What the task asks: Transcribe exactly the line that contains "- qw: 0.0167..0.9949" and every line after it to the end of the entries, and nothing more.

[Data extracted from a collection]
▶
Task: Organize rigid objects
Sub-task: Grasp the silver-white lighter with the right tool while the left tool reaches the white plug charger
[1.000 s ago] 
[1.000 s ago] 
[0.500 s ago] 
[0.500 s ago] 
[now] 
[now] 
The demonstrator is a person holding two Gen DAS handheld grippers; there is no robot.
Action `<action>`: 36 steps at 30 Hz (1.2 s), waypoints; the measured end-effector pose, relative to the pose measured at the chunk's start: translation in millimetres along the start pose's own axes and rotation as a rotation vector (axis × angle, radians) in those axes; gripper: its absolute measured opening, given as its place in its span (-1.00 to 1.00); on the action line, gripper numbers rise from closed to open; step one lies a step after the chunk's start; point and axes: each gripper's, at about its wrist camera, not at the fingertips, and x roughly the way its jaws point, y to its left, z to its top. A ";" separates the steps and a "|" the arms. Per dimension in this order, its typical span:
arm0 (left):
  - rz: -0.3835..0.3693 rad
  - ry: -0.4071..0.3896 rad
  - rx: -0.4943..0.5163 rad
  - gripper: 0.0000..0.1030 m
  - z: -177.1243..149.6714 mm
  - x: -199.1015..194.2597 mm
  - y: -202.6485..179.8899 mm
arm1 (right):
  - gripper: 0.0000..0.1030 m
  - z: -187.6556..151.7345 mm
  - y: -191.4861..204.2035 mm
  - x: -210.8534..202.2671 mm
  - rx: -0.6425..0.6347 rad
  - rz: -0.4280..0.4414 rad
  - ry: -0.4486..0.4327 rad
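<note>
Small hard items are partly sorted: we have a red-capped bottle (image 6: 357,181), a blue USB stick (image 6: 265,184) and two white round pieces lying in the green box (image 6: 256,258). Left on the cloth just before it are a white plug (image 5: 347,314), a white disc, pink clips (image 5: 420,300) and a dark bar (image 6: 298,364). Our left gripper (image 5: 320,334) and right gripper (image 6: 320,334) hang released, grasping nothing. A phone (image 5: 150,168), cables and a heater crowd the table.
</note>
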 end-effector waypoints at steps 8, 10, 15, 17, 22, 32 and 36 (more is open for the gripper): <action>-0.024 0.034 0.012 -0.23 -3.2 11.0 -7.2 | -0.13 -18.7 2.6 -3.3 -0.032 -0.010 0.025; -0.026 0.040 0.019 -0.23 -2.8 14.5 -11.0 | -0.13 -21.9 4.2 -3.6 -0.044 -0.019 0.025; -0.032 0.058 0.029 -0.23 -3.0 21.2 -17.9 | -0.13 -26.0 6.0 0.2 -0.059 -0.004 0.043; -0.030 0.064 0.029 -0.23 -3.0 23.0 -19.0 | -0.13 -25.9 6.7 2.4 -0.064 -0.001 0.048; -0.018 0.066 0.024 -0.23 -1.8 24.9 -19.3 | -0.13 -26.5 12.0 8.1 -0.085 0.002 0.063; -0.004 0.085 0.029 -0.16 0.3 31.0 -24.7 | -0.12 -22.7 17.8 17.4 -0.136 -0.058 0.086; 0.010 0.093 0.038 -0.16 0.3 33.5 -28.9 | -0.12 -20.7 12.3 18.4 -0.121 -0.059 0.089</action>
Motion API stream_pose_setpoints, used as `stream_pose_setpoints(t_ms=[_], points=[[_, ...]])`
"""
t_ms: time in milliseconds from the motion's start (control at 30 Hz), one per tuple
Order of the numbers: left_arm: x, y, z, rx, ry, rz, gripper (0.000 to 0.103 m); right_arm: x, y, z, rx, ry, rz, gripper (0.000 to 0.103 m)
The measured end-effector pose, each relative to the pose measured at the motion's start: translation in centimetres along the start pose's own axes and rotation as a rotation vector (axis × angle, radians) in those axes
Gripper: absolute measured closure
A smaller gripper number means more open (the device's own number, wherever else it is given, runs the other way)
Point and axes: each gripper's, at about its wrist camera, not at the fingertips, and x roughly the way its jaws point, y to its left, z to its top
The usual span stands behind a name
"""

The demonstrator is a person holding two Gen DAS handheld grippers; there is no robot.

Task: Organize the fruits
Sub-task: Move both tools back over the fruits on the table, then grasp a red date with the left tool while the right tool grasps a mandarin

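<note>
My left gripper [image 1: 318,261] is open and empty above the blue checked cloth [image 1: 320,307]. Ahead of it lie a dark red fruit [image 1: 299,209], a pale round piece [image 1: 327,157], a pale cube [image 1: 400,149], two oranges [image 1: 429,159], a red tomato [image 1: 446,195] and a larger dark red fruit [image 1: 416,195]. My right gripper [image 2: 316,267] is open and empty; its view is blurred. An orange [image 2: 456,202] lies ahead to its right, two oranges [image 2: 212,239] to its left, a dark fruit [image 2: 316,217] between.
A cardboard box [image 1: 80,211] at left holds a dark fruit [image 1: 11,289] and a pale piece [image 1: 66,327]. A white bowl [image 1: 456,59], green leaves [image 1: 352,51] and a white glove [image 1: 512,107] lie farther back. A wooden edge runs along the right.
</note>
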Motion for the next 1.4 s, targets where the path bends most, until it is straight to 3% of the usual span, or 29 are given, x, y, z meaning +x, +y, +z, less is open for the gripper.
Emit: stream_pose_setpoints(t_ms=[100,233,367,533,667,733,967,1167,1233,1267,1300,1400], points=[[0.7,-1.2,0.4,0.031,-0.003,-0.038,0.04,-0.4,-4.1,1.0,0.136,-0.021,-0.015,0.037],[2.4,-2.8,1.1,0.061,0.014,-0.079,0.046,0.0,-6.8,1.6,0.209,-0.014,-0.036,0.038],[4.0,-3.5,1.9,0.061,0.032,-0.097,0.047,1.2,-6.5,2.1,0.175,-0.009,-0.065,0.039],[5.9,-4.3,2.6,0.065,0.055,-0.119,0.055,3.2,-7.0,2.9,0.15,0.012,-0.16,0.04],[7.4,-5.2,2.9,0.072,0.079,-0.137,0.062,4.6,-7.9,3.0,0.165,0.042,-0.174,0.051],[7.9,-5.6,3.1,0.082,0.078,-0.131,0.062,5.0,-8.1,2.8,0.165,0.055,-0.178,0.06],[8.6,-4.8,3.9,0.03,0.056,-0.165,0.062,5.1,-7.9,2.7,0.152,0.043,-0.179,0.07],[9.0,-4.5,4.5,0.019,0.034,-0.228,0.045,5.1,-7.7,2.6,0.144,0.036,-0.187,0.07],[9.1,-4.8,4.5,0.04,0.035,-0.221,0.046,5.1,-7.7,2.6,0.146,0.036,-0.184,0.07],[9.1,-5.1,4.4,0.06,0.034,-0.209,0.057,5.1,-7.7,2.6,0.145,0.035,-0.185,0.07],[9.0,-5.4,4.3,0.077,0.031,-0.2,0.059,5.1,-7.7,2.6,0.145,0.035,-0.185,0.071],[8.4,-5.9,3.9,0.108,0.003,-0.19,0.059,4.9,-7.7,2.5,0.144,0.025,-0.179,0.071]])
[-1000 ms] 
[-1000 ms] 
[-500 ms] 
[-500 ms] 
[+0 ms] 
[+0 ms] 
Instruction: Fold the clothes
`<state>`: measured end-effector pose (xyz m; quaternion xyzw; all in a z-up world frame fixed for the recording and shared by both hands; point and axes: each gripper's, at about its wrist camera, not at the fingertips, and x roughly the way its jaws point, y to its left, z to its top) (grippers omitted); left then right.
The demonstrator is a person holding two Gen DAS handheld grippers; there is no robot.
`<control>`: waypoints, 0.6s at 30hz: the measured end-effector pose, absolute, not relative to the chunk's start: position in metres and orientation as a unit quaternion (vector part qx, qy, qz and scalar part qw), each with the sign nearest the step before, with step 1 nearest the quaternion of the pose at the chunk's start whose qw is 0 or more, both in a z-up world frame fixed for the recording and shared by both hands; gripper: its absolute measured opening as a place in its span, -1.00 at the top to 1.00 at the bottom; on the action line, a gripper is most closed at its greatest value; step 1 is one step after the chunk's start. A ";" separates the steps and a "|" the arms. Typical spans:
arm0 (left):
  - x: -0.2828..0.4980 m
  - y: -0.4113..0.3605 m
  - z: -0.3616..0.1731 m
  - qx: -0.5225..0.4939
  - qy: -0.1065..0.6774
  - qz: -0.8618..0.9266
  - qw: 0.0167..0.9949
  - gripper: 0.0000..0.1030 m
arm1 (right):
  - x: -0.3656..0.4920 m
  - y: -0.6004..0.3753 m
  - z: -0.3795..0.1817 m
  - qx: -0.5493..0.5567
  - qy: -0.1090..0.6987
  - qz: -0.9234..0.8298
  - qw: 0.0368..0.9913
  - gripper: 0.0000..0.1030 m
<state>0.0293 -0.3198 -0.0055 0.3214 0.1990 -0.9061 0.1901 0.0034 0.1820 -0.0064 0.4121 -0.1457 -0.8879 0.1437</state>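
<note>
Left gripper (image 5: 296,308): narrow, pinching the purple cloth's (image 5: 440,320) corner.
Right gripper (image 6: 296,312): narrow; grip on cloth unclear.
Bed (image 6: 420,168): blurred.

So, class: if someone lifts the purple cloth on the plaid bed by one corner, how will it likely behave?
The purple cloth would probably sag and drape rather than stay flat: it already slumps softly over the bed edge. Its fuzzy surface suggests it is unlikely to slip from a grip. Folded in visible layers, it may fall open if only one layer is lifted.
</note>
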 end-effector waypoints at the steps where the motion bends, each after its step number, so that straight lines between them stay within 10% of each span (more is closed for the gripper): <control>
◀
Exercise result:
  - qw: 0.0167..0.9949
  - gripper: 0.0000..0.1030 m
arm1 (right):
  - x: -0.3656..0.4920 m
  - y: -0.6004..0.3753 m
  - z: -0.3795..0.1817 m
  - qx: -0.5493..0.5567
  - qy: -0.1090..0.6987
  - qz: -0.9234..0.8298
  - qw: 0.0368..0.9913
  - gripper: 0.0000..0.1030 m
<state>0.0293 -0.3198 -0.0055 0.3214 0.1990 -0.9061 0.1901 0.0034 0.1820 -0.0064 0.4121 -0.1457 -0.8879 0.1437</state>
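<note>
Left gripper (image 5: 296,308): narrow, pinching the purple cloth's (image 5: 440,320) corner.
Right gripper (image 6: 296,312): narrow; grip on cloth unclear.
Bed (image 6: 420,168): blurred.

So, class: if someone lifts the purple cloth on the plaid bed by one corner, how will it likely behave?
The purple cloth would probably sag and drape rather than stay flat: it already slumps softly over the bed edge. Its fuzzy surface suggests it is unlikely to slip from a grip. Folded in visible layers, it may fall open if only one layer is lifted.
</note>
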 end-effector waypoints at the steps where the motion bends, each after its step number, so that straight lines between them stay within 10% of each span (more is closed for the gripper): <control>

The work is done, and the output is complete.